That's because of cache locality. Processor cache line can hold several array elements at once but only from the adjacents addresses.

In the first case you have more cache hits - when you iterate over the second array index you access adjacent elements. You access some element, the processor loads it and its neighbours into the cache line, the next adjacent accesses produce cache hits - you no longer need to access memory to deal with them.

In the second case when you iterate over the first index you load some element, a line of cache gets filled, but the next access is to an element that is not in the same line. Thie makes the processor load yet another line into the cache. If the cache can't hold all lines at once it has to discard previously loaded lines and reload them later. This greatly increases number of memory accesses and thus increases execution time

sharptooth
+1  A: 

Yes, your theory is correct.

When accessing single elements all over the array, the memory has to be switched in and out of the cache as the entire array is too large to fit in the cache.

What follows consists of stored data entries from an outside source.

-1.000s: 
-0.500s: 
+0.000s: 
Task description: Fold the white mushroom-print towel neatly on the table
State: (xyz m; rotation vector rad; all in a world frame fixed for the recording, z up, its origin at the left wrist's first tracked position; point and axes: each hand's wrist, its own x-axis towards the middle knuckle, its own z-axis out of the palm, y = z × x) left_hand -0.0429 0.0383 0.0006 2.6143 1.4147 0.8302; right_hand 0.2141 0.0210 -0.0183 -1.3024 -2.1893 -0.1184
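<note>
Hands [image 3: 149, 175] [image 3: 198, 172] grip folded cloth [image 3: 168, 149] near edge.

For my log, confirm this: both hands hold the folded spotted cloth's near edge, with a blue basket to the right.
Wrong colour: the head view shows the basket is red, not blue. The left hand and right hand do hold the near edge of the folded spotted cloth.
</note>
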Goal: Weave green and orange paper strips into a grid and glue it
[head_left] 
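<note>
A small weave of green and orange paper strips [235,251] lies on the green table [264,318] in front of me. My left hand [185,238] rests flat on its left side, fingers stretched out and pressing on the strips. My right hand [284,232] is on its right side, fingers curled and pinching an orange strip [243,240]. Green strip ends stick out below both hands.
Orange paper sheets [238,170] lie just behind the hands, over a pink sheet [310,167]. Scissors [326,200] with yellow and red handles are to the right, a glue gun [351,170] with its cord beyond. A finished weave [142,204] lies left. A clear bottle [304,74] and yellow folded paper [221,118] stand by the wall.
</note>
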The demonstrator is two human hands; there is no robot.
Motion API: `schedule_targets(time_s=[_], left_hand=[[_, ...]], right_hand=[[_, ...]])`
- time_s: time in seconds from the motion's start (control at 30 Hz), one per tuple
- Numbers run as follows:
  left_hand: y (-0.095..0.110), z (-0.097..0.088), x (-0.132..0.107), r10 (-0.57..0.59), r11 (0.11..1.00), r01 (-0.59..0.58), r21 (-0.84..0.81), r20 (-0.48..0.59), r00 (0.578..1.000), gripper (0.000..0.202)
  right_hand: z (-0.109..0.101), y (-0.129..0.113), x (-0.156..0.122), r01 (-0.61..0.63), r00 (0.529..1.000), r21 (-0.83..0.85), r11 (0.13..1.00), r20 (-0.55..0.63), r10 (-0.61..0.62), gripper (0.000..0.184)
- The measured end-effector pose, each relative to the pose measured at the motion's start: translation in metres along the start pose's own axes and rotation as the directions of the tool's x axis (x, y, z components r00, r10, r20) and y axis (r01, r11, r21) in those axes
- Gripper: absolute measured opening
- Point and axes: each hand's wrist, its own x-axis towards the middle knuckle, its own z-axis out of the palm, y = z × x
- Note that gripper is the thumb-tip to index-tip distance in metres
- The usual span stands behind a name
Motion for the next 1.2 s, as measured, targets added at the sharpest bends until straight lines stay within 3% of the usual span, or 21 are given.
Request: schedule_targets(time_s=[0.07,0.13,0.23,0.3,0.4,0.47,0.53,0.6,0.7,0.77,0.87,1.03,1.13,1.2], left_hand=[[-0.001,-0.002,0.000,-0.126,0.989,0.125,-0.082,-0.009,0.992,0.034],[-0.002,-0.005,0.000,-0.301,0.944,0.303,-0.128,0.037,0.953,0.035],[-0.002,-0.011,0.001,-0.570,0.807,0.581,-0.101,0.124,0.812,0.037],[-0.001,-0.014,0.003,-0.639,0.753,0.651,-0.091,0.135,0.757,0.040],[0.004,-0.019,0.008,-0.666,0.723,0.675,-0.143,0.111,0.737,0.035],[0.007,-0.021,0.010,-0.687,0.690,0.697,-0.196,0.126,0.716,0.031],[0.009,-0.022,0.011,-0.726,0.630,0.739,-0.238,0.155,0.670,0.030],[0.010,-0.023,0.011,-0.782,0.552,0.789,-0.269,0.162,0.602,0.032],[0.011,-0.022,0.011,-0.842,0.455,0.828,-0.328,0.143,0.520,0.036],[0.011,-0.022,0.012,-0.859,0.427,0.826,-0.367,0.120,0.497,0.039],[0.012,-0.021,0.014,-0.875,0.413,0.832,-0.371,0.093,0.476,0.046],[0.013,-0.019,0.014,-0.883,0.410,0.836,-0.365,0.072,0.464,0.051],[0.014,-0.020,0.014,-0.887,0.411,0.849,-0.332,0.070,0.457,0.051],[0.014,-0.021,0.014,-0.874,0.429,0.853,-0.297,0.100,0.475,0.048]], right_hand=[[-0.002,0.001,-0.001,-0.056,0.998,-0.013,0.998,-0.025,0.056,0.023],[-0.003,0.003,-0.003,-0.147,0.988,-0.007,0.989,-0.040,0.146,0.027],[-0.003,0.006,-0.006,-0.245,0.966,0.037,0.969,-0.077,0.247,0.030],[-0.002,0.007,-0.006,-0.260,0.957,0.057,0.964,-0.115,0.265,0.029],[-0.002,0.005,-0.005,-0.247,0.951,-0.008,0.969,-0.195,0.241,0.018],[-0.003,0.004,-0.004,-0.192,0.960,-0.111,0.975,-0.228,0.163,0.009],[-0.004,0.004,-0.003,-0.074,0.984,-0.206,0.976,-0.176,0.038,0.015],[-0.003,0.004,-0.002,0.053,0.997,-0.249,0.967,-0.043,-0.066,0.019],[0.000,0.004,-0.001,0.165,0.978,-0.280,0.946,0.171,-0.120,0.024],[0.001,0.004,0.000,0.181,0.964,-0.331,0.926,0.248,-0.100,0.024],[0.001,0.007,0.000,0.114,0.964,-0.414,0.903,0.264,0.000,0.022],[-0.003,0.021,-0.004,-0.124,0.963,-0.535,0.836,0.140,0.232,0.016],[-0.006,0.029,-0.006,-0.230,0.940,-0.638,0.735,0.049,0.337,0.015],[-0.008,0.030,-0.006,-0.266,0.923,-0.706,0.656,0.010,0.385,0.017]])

When you access the elements sequentially, each memory block only have to go into and out of the cache once. Also as you are only using only the last block in the cache, the previous blocks can be written back to memory when it's most convenient.

Guffa
+2  A: 

As well as the correctly identified issue in the other responses, there is a secondary issue, in that most modern CPUs have automatic prefetching. When a certain number of cache lines are loaded from sequential addresses then automatic prefetching is initiated and further cache lines are speculatively loaded. This can be a big performance win if the effects of DRAM latency are eliminated as a result. If you are accessing memory non-sequentially then you don't get this benefit, and it may even be counter-productive, if prefetching loads cache lines that are not subsequently needed.

Paul R